- _REQUIREMENT_:
Repeat each line of the data below exactly, but skip the pictures.

══ DATASET EXCERPT

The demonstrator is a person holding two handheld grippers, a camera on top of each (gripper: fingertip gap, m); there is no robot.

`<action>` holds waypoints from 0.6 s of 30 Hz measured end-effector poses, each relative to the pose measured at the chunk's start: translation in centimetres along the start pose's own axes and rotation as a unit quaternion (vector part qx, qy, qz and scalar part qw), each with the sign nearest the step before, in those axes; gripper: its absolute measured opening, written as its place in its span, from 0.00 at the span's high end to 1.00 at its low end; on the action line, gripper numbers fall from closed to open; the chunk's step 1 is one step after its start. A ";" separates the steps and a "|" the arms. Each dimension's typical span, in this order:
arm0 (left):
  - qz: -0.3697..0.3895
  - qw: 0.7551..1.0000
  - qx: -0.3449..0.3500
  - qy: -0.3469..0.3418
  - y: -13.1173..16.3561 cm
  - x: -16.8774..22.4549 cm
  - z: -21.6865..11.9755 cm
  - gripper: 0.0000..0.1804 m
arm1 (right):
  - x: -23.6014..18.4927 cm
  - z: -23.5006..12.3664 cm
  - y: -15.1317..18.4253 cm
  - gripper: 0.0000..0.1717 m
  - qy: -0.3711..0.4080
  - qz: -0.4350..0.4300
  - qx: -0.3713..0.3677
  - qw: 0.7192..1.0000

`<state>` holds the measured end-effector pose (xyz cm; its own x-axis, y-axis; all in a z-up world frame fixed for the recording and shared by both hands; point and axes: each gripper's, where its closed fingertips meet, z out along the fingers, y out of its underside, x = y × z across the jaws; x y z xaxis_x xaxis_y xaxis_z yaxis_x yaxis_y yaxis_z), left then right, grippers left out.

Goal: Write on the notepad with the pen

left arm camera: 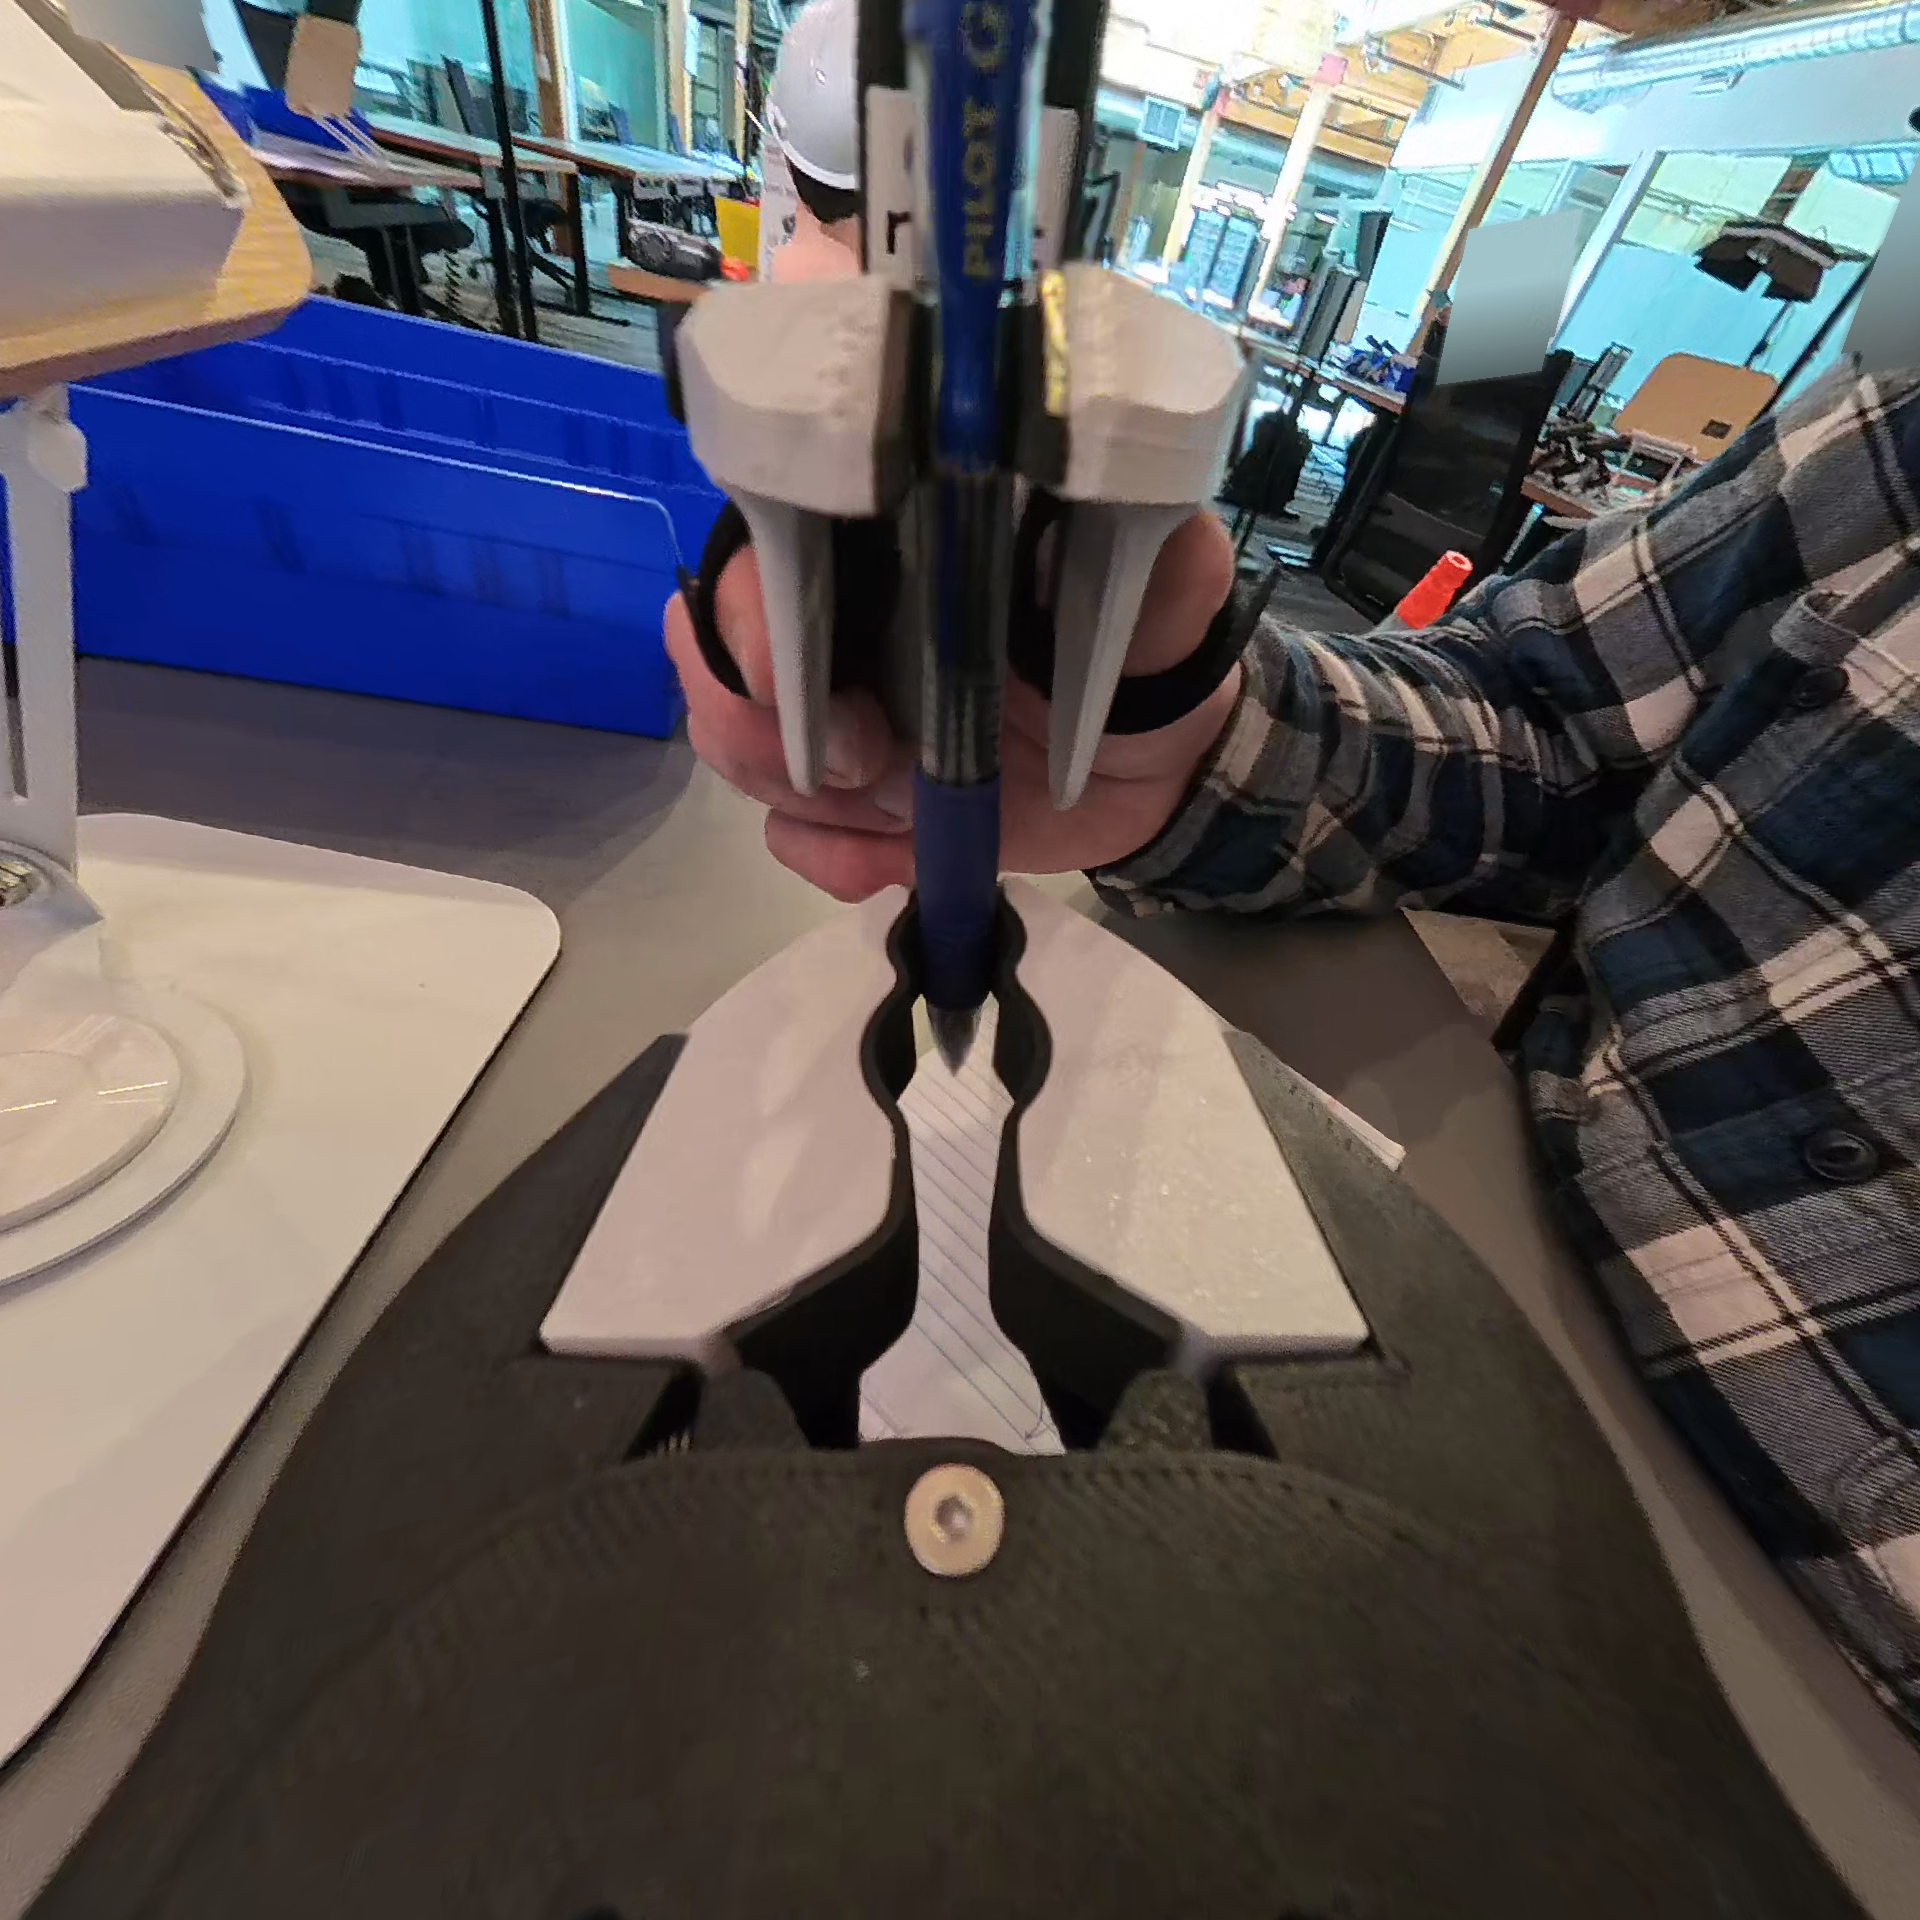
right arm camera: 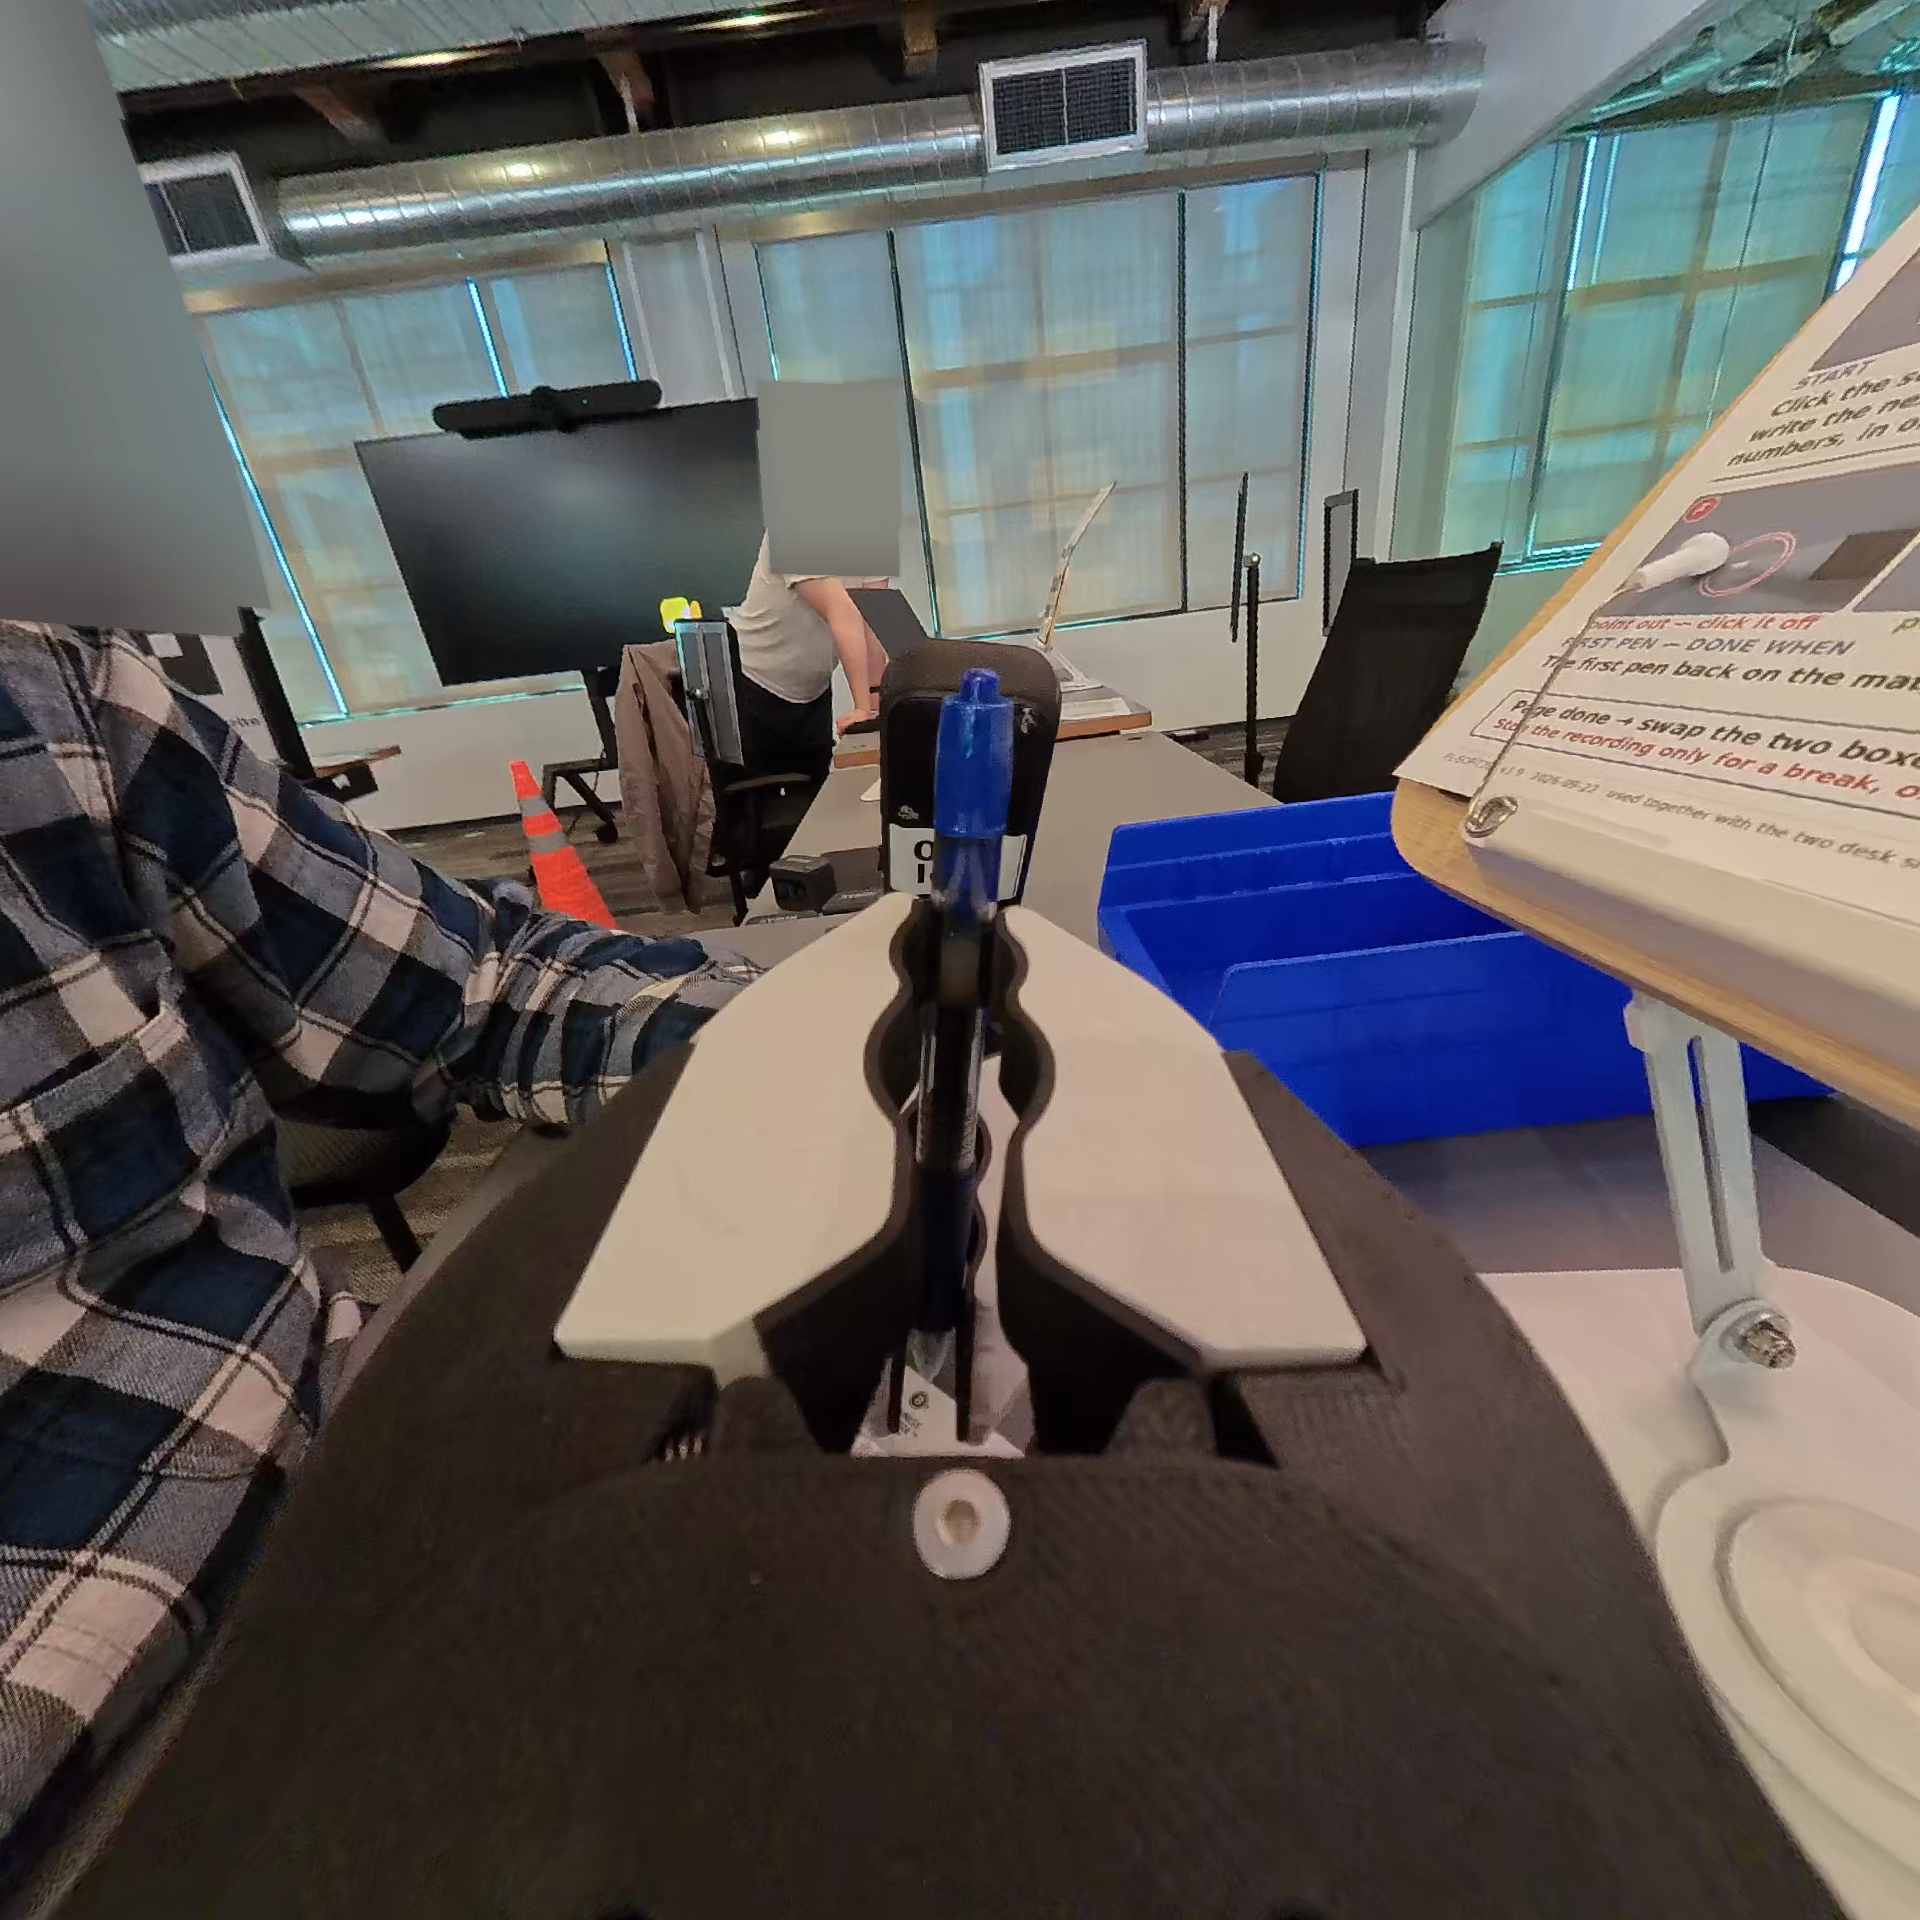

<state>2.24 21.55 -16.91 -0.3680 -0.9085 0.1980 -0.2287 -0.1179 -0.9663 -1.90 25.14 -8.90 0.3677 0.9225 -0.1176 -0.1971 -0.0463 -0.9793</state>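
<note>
A blue pen (left arm camera: 956, 623) stands nearly upright above a lined notepad (left arm camera: 951, 1247), its long axis running top to bottom and its dark metal tip pointing down at the page. Both handheld grippers clench the same pen. The left gripper (left arm camera: 954, 961) closes its wavy black pads on the rubbery dark-blue grip sleeve just above the tip. The right gripper (right arm camera: 956, 977) holds the clear, dark barrel higher up, so that in the right wrist view the glossy blue clicker cap pokes out beyond its fingertips and the tip shows far down between the fingers.

Each gripper has matte white, smooth-faced fingers (left arm camera: 748, 1132) with scalloped black liners, mounted on a coarse, layered black body fastened by a round silver screw. The notepad paper is white with thin ruled lines, lying on a flat grey table (left arm camera: 343, 769). A person's hand (left arm camera: 862, 831) in a plaid flannel sleeve grips the right tool. Glossy blue plastic bins (right arm camera: 1382, 987) sit behind, beside a white stand (right arm camera: 1704, 1174) carrying a wooden board.
</note>
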 end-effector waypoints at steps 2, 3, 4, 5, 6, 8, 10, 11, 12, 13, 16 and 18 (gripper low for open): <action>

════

- _ANSWER TO THE EXERCISE_:
The demonstrator is a person holding two handheld grippers, a camera on top of each (gripper: fingertip gap, m); there is no robot.

`<action>` holds waypoints from 0.6 s of 30 Hz measured end-effector poses, each relative to the pose measured at the chunk's start: translation in centimetres along the start pose's own axes and rotation as a unit quaternion (vector part qx, qy, qz and scalar part qw), each with the sign nearest the step before, in those axes; gripper: its absolute measured opening, written as its place in its span, from 0.00 at the span's high end to 1.00 at its low end; on the action line, gripper numbers fall from closed to open; the chunk's step 1 is one step after its start. A ";" separates the steps and a "|" the arms. Each dimension's typical span, in this order:
arm0 (left):
  - qz: -0.3697..0.3895
  - qw: 0.7551..1.0000
  - qx: -0.3449..0.3500
  - qy: -0.3469..0.3418
  - y: -13.1173..16.3561 cm
  - x: -16.8774..22.4549 cm
  - z: -21.6865..11.9755 cm
  - gripper: 0.0000..0.1804 m
arm1 (right):
  - x: -23.6014..18.4927 cm
  - z: -23.5006..12.3664 cm
  - y: -15.1317..18.4253 cm
  - gripper: 0.0000..0.1717 m
  - qy: -0.3711..0.4080
  - qz: -0.4350..0.4300
  - qx: -0.3713..0.3677
  - qw: 0.7192..1.0000

`<state>` holds the measured end-effector pose (xyz cm; its own x-axis, y-axis; all in a z-up world frame fixed for the recording and shared by both hands; point and axes: each gripper's, where its closed fingertips meet, z out along the fingers, y out of its underside, x = y × z across the jaws; x y z xaxis_x xaxis_y xaxis_z yaxis_x yaxis_y yaxis_z), left then right, grippers left out.

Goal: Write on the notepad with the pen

left arm camera: 
right arm camera: 

<state>2.24 21.55 -16.91 -0.3680 -0.9085 0.1980 -0.2287 -0.1179 -0.9663 -1.90 25.14 -8.90 0.3677 0.9225 -0.1176 -0.1971 -0.0463 -0.9793</state>
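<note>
A blue pen (left arm camera: 956, 623) stands nearly upright above a lined notepad (left arm camera: 951, 1247), its long axis running top to bottom and its dark metal tip pointing down at the page. Both handheld grippers clench the same pen. The left gripper (left arm camera: 954, 961) closes its wavy black pads on the rubbery dark-blue grip sleeve just above the tip. The right gripper (right arm camera: 956, 977) holds the clear, dark barrel higher up, so that in the right wrist view the glossy blue clicker cap pokes out beyond its fingertips and the tip shows far down between the fingers.

Each gripper has matte white, smooth-faced fingers (left arm camera: 748, 1132) with scalloped black liners, mounted on a coarse, layered black body fastened by a round silver screw. The notepad paper is white with thin ruled lines, lying on a flat grey table (left arm camera: 343, 769). A person's hand (left arm camera: 862, 831) in a plaid flannel sleeve grips the right tool. Glossy blue plastic bins (right arm camera: 1382, 987) sit behind, beside a white stand (right arm camera: 1704, 1174) carrying a wooden board.
</note>
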 end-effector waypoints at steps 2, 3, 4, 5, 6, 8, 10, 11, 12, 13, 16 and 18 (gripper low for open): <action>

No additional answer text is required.